▶ [What the task requires]:
Scan the data below for lines holding the word "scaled", and copy each line found.

▶ [Records for this task]:
Segment Open

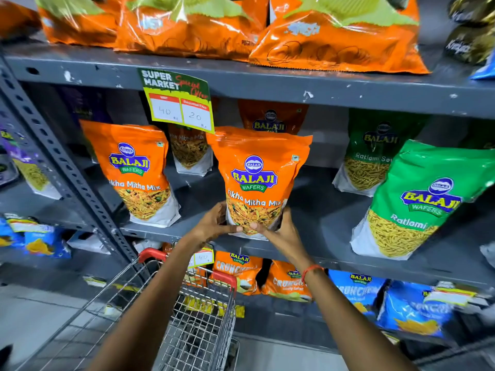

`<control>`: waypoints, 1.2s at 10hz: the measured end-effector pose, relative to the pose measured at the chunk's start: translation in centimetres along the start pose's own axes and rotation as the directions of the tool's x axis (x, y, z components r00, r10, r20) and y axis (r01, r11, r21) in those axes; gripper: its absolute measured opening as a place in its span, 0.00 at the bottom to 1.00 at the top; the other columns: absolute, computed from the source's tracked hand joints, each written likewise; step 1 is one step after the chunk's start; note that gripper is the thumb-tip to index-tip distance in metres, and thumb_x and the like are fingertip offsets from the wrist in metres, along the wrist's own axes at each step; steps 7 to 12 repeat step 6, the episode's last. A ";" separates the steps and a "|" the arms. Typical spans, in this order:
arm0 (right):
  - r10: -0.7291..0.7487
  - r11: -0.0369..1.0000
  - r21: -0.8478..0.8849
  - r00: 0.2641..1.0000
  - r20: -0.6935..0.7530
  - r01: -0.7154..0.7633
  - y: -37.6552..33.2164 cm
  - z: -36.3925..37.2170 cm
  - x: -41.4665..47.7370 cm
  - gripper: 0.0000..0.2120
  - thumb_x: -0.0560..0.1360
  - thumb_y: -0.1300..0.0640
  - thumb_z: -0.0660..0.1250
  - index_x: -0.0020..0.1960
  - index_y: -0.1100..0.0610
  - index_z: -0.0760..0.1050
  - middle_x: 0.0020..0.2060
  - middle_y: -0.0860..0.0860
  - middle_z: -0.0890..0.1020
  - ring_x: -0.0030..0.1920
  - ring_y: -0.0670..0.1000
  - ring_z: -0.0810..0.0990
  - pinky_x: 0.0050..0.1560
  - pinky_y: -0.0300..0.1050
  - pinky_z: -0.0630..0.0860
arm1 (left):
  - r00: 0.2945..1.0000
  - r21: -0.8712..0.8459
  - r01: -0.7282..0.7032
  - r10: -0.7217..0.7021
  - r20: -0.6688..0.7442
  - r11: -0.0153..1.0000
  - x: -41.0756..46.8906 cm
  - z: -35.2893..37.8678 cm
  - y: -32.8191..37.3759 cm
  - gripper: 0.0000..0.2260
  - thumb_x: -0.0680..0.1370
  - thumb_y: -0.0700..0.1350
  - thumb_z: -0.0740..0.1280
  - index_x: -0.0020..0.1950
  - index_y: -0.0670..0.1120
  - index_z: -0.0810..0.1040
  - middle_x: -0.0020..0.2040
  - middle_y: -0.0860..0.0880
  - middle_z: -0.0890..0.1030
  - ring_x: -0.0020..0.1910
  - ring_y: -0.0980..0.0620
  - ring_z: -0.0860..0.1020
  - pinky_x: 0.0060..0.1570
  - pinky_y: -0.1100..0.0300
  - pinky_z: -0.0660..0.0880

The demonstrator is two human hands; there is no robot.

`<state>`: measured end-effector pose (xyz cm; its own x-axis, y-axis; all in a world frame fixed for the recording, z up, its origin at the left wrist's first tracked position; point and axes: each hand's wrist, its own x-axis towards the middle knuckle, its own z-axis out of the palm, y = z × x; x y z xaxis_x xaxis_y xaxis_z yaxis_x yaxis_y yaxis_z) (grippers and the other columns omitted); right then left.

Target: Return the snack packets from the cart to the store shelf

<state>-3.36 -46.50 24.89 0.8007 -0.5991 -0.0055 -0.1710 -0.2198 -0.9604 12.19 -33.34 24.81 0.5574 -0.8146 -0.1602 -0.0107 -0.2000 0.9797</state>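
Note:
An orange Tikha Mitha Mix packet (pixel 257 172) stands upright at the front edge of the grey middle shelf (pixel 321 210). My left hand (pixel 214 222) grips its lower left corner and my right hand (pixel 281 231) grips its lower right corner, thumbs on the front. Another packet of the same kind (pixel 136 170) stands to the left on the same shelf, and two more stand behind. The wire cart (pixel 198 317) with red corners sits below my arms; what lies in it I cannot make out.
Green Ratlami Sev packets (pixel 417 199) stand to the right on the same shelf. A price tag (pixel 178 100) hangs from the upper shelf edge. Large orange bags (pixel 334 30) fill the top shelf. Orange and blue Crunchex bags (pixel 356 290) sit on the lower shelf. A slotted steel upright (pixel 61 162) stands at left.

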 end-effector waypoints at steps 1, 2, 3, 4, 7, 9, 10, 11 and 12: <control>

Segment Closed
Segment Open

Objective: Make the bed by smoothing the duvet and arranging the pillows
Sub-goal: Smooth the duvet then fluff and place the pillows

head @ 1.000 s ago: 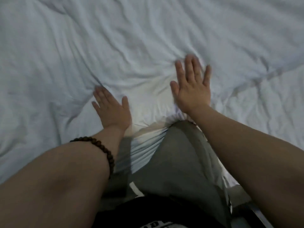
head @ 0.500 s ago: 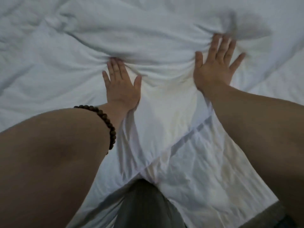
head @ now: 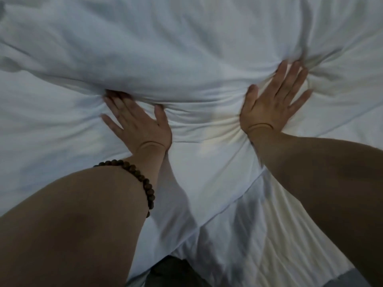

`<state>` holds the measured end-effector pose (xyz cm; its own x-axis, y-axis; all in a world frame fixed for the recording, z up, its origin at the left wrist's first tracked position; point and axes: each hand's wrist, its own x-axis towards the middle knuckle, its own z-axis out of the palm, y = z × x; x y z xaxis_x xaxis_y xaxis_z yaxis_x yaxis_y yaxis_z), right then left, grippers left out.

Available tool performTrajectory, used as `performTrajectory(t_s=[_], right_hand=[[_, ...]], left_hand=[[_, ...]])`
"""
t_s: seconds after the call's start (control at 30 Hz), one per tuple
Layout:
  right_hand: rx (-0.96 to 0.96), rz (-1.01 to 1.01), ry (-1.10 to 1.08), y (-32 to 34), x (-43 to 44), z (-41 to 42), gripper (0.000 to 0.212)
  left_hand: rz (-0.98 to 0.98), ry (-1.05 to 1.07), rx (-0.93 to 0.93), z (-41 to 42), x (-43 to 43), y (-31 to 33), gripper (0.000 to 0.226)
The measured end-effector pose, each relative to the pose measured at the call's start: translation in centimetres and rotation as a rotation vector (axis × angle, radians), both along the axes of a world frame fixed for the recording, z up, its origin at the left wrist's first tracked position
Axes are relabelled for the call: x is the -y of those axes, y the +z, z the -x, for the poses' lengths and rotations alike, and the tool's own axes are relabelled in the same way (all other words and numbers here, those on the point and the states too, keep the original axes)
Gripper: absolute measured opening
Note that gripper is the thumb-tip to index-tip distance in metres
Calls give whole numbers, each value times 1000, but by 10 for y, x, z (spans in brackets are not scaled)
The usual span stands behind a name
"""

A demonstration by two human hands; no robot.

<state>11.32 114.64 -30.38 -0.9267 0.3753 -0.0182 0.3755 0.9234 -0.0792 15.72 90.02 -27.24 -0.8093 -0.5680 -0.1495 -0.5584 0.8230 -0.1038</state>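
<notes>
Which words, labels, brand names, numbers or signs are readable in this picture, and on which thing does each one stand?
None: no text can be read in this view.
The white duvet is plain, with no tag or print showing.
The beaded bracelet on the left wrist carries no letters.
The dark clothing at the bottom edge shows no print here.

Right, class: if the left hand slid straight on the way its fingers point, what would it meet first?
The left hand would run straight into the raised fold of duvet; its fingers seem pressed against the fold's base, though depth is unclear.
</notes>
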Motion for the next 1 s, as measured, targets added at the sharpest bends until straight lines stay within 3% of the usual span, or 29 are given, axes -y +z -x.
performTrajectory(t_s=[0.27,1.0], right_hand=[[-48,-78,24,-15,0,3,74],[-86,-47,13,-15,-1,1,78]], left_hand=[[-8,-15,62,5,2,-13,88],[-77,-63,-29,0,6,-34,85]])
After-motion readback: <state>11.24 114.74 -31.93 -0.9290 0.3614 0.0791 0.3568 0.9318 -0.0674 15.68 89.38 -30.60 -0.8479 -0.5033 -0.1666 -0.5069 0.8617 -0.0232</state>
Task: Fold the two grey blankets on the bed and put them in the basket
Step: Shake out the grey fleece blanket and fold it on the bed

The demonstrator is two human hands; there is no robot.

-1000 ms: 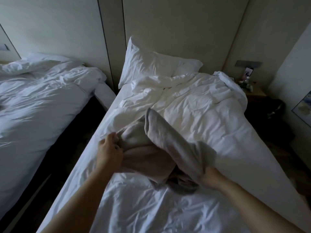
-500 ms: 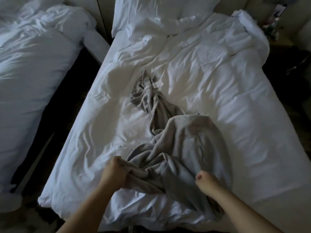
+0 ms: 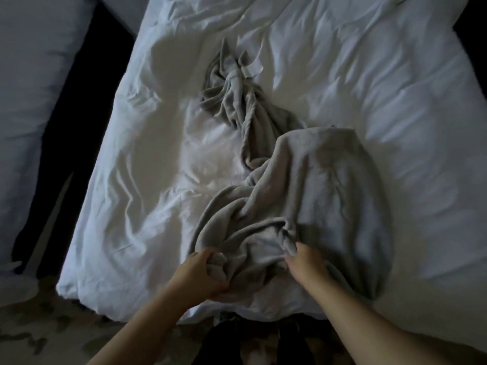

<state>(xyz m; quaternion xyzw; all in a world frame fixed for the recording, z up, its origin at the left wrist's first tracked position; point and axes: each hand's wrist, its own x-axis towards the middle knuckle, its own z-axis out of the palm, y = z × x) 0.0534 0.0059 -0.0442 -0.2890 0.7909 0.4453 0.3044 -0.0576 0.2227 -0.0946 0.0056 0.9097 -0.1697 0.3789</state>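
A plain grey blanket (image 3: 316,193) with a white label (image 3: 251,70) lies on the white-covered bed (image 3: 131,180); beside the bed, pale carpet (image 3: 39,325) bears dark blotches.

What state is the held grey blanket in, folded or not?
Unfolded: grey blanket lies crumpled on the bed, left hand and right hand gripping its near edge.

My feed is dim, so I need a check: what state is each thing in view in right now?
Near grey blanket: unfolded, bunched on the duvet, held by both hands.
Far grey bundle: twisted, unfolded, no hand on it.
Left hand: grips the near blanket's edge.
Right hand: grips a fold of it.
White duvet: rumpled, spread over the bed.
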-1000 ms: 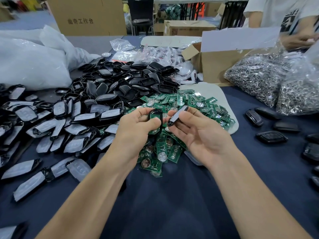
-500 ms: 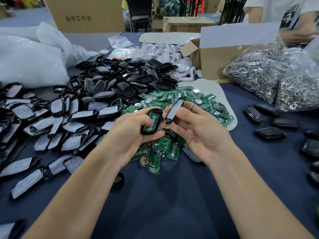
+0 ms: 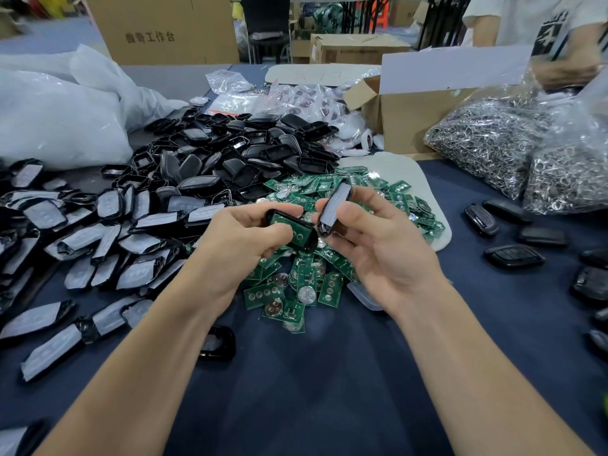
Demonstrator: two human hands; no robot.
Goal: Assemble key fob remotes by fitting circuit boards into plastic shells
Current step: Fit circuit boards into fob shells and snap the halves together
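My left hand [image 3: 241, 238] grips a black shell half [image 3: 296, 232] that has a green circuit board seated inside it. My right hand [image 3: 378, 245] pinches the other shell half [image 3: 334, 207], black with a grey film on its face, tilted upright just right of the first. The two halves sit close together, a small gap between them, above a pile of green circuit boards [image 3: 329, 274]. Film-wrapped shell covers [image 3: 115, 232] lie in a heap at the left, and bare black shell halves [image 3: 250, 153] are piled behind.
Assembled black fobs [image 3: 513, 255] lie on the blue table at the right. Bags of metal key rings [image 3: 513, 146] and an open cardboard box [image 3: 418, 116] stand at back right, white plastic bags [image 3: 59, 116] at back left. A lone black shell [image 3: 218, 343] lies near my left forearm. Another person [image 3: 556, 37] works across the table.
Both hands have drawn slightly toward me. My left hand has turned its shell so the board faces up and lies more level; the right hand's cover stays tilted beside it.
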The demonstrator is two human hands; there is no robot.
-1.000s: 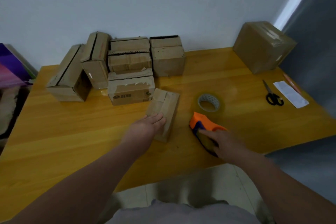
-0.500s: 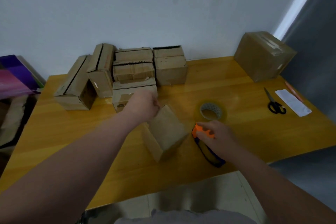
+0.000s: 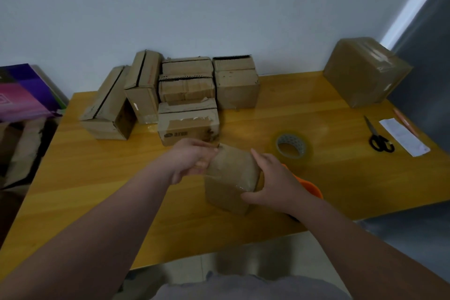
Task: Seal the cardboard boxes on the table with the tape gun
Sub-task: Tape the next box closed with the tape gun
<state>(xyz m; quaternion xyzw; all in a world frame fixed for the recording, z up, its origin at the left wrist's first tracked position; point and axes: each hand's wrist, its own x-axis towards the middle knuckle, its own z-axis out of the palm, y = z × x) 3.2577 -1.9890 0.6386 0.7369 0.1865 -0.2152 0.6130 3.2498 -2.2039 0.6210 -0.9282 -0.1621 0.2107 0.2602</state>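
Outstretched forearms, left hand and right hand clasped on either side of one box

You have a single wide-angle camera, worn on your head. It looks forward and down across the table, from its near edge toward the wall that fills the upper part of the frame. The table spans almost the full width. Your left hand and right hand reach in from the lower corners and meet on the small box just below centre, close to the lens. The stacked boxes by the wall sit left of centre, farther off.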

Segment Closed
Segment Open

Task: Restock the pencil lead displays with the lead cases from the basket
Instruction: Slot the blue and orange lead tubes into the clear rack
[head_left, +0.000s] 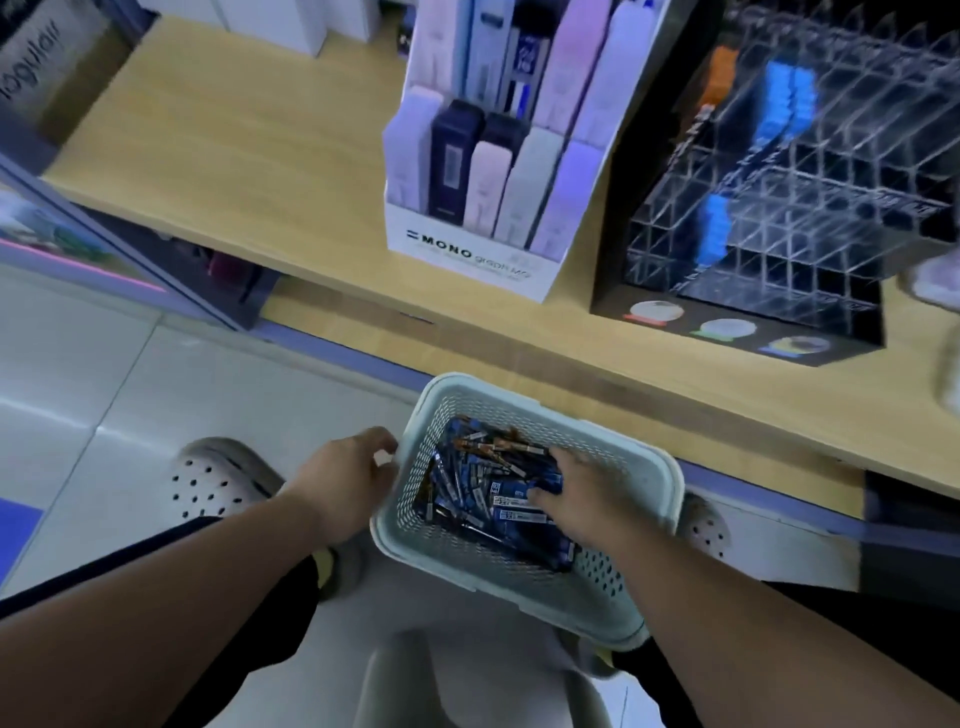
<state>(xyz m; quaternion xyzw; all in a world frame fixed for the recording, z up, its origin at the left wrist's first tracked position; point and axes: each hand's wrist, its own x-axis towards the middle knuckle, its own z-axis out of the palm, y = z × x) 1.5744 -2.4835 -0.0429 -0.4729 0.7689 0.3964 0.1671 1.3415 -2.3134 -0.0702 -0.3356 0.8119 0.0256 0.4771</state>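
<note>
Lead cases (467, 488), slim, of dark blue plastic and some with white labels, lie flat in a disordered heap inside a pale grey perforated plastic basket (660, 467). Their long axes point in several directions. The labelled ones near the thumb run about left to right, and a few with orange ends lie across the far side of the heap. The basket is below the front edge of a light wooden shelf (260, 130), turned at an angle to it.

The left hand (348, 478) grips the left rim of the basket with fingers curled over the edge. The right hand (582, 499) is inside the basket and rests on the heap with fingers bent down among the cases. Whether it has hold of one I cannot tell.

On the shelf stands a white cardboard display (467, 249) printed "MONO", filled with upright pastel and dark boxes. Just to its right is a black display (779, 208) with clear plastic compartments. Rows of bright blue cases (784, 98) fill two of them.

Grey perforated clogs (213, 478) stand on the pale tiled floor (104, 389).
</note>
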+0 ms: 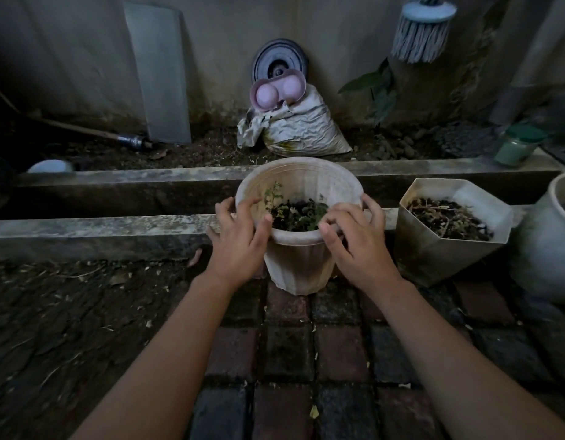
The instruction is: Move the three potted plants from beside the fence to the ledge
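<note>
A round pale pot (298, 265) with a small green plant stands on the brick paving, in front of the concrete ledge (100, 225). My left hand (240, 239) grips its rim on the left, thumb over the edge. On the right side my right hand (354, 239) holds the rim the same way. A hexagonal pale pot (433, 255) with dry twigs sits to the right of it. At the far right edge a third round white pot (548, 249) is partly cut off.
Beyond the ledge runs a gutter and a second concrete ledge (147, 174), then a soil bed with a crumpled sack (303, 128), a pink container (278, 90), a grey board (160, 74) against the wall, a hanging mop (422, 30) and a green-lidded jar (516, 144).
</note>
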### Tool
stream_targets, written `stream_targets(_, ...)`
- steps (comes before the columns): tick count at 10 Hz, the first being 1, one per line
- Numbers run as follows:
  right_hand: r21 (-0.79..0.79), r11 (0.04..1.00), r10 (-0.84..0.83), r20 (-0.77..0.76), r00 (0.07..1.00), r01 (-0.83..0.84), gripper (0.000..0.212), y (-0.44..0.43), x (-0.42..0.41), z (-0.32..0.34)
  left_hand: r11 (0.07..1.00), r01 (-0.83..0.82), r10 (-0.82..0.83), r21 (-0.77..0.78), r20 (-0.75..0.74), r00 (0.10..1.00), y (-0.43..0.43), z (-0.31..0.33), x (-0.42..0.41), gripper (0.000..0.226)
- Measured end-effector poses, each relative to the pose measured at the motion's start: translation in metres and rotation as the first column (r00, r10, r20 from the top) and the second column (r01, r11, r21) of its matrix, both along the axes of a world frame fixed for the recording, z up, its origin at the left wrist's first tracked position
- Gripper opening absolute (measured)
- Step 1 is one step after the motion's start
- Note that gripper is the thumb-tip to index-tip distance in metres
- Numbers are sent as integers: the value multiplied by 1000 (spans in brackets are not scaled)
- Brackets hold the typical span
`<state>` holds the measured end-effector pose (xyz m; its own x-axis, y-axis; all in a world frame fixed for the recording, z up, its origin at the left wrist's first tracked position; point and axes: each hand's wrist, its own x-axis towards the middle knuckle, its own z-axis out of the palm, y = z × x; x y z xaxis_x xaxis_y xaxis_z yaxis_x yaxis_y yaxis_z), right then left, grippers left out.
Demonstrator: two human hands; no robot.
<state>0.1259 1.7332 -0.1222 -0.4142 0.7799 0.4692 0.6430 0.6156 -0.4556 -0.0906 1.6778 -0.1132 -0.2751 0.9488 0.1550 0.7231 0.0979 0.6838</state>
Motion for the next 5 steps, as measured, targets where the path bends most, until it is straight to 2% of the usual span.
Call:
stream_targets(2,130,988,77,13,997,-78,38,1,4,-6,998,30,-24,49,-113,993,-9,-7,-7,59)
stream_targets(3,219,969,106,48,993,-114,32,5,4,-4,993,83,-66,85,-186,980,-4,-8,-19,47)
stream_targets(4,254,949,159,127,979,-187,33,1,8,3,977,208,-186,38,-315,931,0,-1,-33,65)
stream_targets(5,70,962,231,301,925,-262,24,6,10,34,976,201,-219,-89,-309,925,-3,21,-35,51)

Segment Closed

▶ [Solution to this task]:
Calls give whole numbers, each value times 1000, but by 10 for y, x, z (spans in brackets are not scaled)
- Numbers are sent as integers: the value multiplied by 1000 (spans in brackets are not scaled)

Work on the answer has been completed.